• [Assigned task]: The answer must consist of every line below that contains the word "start".

• [Provided data]:
═══
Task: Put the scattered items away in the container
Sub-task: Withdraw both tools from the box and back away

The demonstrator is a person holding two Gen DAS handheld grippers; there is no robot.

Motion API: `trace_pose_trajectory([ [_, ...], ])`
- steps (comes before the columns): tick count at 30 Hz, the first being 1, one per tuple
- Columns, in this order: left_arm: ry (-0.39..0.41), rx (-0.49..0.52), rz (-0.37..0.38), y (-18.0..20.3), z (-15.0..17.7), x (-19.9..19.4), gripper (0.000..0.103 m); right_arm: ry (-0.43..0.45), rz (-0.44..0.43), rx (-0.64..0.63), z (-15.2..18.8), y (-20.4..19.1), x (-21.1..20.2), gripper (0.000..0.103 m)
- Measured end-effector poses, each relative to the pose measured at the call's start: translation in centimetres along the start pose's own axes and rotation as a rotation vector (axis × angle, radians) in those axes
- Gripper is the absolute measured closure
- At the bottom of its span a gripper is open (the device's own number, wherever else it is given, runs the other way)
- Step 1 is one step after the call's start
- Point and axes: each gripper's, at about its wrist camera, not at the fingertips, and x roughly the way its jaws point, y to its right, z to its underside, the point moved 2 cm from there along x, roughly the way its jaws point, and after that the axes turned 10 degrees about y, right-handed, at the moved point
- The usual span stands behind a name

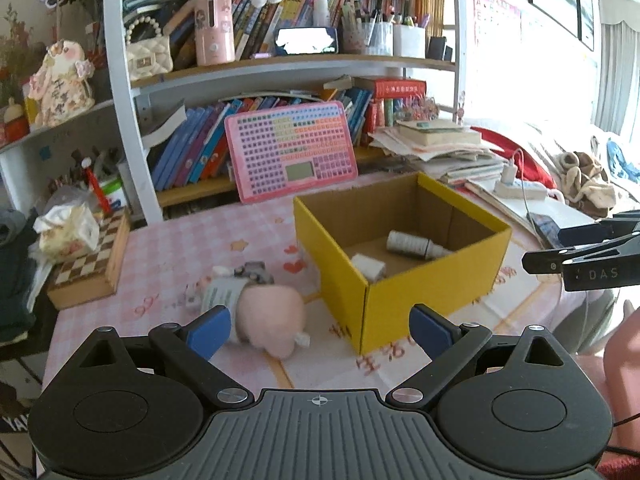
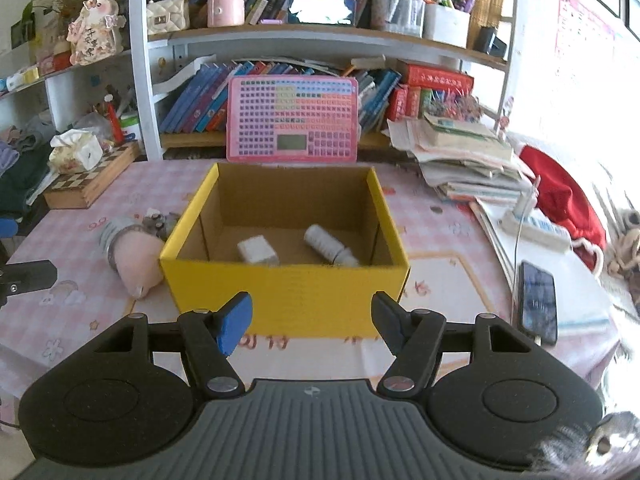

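A yellow cardboard box point(image 1: 404, 300) point(image 2: 288, 292) stands open on the pink checked tablecloth. Inside it lie a small white bottle point(image 1: 416, 245) point(image 2: 329, 246) on its side and a white block point(image 1: 369, 266) point(image 2: 257, 251). Left of the box, on the cloth, lies a pink plush toy point(image 1: 270, 320) point(image 2: 136, 260) with a small grey item point(image 1: 254, 272) point(image 2: 157, 222) behind it. My left gripper point(image 1: 320, 332) is open, close before the plush, nothing between its fingers. My right gripper point(image 2: 312, 322) is open in front of the box's near wall, empty.
A pink keyboard toy point(image 2: 292, 118) leans on the bookshelf behind the box. A chessboard box point(image 1: 90, 268) with a tissue pack stands left. Stacked papers point(image 2: 464, 152), a power strip point(image 2: 536, 228) and a phone point(image 2: 538, 302) lie right.
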Motion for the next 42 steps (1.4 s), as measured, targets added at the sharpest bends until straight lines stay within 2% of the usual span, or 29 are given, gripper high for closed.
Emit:
trace_pose_trajectory([
  [7, -0.050, -0.022, -0.036, -0.9, 3.2, -1.4, 0.005, -0.014, 0.041, 0.046, 2.9, -2.0, -1.3, 0.036],
  [12, -0.090, -0.026, -0.067, -1.5, 5.3, -1.7, 0.005, -0.044, 0.036, 0.092, 4.7, -3.5, -1.9, 0.036],
  [25, -0.137, -0.033, -0.070, -1.2, 7.8, -3.3, 0.005, -0.095, -0.147, -0.123, 6.5, -10.7, -2.5, 0.032],
  [42, -0.147, -0.077, -0.155, -4.3, 8.9, -4.9, 0.005, -0.105, -0.250, -0.191, 6.3, -14.6, -1.5, 0.029],
])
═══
• [Solved problem]:
- Measured end-effector poses, each relative to the pose measured at the call's start: translation in centimetres along the start pose's own axes and rotation as a rotation vector (axis × angle, radians) in those axes
- Step 1 is one step after the call's start

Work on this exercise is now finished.